═══ SUPPLIED DATA

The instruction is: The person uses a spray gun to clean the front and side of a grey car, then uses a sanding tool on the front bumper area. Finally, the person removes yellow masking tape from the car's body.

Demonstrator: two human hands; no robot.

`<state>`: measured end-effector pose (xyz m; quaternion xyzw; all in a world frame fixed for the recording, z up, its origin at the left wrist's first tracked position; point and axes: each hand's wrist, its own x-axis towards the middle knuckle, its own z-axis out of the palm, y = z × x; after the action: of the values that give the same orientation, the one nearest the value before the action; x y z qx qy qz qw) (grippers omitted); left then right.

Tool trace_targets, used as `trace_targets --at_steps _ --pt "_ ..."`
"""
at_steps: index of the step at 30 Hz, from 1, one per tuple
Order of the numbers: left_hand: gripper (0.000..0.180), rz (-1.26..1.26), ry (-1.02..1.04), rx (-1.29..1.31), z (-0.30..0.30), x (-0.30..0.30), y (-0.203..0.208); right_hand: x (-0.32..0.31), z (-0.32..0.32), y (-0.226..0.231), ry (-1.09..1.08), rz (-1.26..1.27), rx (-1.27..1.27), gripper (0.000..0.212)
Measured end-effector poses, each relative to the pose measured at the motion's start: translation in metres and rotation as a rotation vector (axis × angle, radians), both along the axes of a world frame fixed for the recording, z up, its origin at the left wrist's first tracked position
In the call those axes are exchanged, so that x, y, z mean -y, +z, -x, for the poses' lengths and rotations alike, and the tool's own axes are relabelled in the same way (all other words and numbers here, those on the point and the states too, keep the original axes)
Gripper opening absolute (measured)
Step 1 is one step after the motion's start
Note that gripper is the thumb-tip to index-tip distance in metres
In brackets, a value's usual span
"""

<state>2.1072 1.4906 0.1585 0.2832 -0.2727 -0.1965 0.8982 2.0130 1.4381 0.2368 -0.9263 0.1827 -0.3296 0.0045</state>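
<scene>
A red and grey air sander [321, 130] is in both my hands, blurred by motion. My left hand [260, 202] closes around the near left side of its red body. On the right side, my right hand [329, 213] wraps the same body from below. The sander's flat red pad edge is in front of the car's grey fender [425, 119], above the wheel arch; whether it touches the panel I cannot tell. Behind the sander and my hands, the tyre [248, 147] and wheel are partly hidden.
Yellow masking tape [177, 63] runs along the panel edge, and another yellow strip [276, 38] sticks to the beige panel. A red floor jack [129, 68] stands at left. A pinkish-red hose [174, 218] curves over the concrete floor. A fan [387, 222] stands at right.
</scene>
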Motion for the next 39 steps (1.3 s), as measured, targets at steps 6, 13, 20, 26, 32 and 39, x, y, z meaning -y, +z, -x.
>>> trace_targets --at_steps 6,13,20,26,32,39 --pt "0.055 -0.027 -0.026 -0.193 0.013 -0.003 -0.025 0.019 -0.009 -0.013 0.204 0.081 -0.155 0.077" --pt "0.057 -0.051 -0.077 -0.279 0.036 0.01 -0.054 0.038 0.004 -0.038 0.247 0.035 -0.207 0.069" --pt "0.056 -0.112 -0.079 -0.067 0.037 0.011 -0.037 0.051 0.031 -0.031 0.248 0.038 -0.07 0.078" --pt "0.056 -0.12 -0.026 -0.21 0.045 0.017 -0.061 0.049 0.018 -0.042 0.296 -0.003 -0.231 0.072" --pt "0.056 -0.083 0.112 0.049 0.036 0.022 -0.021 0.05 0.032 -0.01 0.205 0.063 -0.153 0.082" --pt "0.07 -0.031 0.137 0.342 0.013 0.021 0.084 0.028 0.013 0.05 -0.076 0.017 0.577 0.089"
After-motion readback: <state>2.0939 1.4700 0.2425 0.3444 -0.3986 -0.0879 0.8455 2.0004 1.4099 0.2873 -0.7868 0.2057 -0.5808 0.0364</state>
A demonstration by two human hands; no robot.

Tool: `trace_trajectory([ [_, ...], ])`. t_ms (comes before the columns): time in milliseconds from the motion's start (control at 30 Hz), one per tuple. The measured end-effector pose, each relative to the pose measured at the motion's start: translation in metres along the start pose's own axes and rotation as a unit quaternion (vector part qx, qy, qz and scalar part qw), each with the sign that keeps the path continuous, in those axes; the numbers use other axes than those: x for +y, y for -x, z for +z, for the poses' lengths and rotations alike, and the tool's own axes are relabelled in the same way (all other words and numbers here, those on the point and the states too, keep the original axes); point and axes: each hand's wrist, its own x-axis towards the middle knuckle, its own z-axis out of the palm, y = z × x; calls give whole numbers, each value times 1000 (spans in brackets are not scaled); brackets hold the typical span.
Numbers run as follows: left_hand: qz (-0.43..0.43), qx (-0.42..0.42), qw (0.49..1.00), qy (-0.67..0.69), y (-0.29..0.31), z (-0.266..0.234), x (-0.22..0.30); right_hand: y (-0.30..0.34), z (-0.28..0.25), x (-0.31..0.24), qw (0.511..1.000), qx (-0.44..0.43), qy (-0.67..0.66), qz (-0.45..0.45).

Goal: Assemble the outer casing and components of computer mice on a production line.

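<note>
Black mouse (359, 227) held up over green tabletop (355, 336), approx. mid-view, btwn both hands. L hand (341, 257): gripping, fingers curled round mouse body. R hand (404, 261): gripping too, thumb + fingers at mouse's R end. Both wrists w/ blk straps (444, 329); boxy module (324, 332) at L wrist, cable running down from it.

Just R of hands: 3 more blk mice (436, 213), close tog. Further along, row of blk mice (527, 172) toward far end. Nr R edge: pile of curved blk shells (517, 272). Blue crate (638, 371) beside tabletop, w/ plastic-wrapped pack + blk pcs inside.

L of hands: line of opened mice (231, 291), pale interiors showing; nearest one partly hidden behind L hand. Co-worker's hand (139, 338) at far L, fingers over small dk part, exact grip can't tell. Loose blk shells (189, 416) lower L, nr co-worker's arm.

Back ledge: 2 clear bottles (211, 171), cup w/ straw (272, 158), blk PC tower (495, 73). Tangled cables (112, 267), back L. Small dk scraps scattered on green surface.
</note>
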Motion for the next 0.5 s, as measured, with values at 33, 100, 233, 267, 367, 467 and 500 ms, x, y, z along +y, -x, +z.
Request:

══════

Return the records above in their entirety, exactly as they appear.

The instruction is: The person uses a spray gun to clean the front and side of a grey car, then uses a sanding tool on the front bumper area. Finally, the person removes yellow masking tape from the car's body.

Demonstrator: two human hands; no robot.

`<state>`: measured end-effector pose (xyz m; quaternion xyzw; all in a world frame fixed for the recording, z up, its origin at the left wrist's first tracked position; point and axes: each hand's wrist, its own x-axis towards the middle knuckle, its own z-axis out of the palm, y = z × x; after the action: of the values that give the same orientation, the one nearest the value before the action; x y z qx qy qz qw) (grippers omitted); left then right.

Tool trace_targets, used as `trace_targets --at_steps _ --pt "_ ..."`
"""
at_steps: index of the step at 30 Hz, from 1, one per tuple
Order of the numbers: left_hand: gripper (0.000..0.180), rz (-1.26..1.26), ry (-1.02..1.04), rx (-1.29..1.31), z (-0.30..0.30), x (-0.30..0.30), y (-0.203..0.208); right_hand: x (-0.32..0.31), z (-0.32..0.32), y (-0.226..0.231), ry (-1.09..1.08), rz (-1.26..1.27), rx (-1.27..1.27), gripper (0.000..0.212)
Measured end-effector poses, each relative to the pose measured at the motion's start: translation in metres and rotation as a rotation vector (axis × angle, radians), both along the axes of a world frame fixed for the recording, z up, its origin at the left wrist's first tracked position
In the call those axes are exchanged, so that x, y, z mean -y, +z, -x, for the poses' lengths and rotations alike, and the tool's own axes are relabelled in the same way (all other words and numbers here, those on the point and the states too, keep the original axes)
Gripper opening absolute (measured)
Step 1 is one step after the motion's start
Note that gripper is the thumb-tip to index-tip distance in metres
In brackets, a value's usual span
"""

<state>2.1072 1.4906 0.1585 0.2832 -0.2727 -0.1965 0.8982 2.0130 1.4381 0.2368 -0.9263 0.1827 -0.3296 0.0045</state>
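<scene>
A red and grey air sander [321, 130] is in both my hands, blurred by motion. My left hand [260, 202] closes around the near left side of its red body. On the right side, my right hand [329, 213] wraps the same body from below. The sander's flat red pad edge is in front of the car's grey fender [425, 119], above the wheel arch; whether it touches the panel I cannot tell. Behind the sander and my hands, the tyre [248, 147] and wheel are partly hidden.
Yellow masking tape [177, 63] runs along the panel edge, and another yellow strip [276, 38] sticks to the beige panel. A red floor jack [129, 68] stands at left. A pinkish-red hose [174, 218] curves over the concrete floor. A fan [387, 222] stands at right.
</scene>
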Motion for the next 39 steps (1.3 s), as measured, targets at steps 6, 13, 20, 26, 32 and 39, x, y, z meaning -y, +z, -x.
>>> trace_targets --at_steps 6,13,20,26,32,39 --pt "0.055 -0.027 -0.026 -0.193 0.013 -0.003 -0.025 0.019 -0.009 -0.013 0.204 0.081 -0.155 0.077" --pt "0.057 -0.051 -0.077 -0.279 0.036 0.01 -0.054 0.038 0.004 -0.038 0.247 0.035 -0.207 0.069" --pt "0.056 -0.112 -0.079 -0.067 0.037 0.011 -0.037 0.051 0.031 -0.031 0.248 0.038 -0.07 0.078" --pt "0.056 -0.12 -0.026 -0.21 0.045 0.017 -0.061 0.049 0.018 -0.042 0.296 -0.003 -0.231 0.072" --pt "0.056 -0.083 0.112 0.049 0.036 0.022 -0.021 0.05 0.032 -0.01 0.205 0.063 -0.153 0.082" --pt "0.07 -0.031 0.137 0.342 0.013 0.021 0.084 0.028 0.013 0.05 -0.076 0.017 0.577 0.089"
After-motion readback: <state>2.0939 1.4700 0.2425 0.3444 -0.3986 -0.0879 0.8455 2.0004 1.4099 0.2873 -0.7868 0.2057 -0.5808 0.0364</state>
A demonstration by two human hands; no robot.

Tool: `trace_trajectory([ [_, ...], ])`. t_ms (comes before the columns): time in milliseconds from the motion's start (control at 30 Hz), one per tuple. The measured end-effector pose, each relative to the pose measured at the motion's start: translation in metres along the start pose's own axes and rotation as a unit quaternion (vector part qx, qy, qz and scalar part qw), each with the sign that keeps the path continuous, in those axes; the numbers use other axes than those: x for +y, y for -x, z for +z, for the poses' lengths and rotations alike, and the tool's own axes are relabelled in the same way (all other words and numbers here, those on the point and the states too, keep the original axes); point and axes: each hand's wrist, its own x-axis towards the middle knuckle, its own z-axis out of the palm, y = z × x; calls give whole numbers, each value times 1000 (spans in brackets are not scaled); brackets hold the typical span.
Numbers run as follows: left_hand: qz (-0.43..0.43), qx (-0.42..0.42), qw (0.49..1.00), qy (-0.67..0.69), y (-0.29..0.31), z (-0.266..0.234), x (-0.22..0.30); right_hand: y (-0.30..0.34), z (-0.28..0.25), x (-0.31..0.24), qw (0.511..1.000), qx (-0.44..0.43), qy (-0.67..0.66), qz (-0.45..0.45).

Goal: Assemble the outer casing and components of computer mice on a production line.

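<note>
Black mouse (359, 227) held up over green tabletop (355, 336), approx. mid-view, btwn both hands. L hand (341, 257): gripping, fingers curled round mouse body. R hand (404, 261): gripping too, thumb + fingers at mouse's R end. Both wrists w/ blk straps (444, 329); boxy module (324, 332) at L wrist, cable running down from it.

Just R of hands: 3 more blk mice (436, 213), close tog. Further along, row of blk mice (527, 172) toward far end. Nr R edge: pile of curved blk shells (517, 272). Blue crate (638, 371) beside tabletop, w/ plastic-wrapped pack + blk pcs inside.

L of hands: line of opened mice (231, 291), pale interiors showing; nearest one partly hidden behind L hand. Co-worker's hand (139, 338) at far L, fingers over small dk part, exact grip can't tell. Loose blk shells (189, 416) lower L, nr co-worker's arm.

Back ledge: 2 clear bottles (211, 171), cup w/ straw (272, 158), blk PC tower (495, 73). Tangled cables (112, 267), back L. Small dk scraps scattered on green surface.
</note>
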Motion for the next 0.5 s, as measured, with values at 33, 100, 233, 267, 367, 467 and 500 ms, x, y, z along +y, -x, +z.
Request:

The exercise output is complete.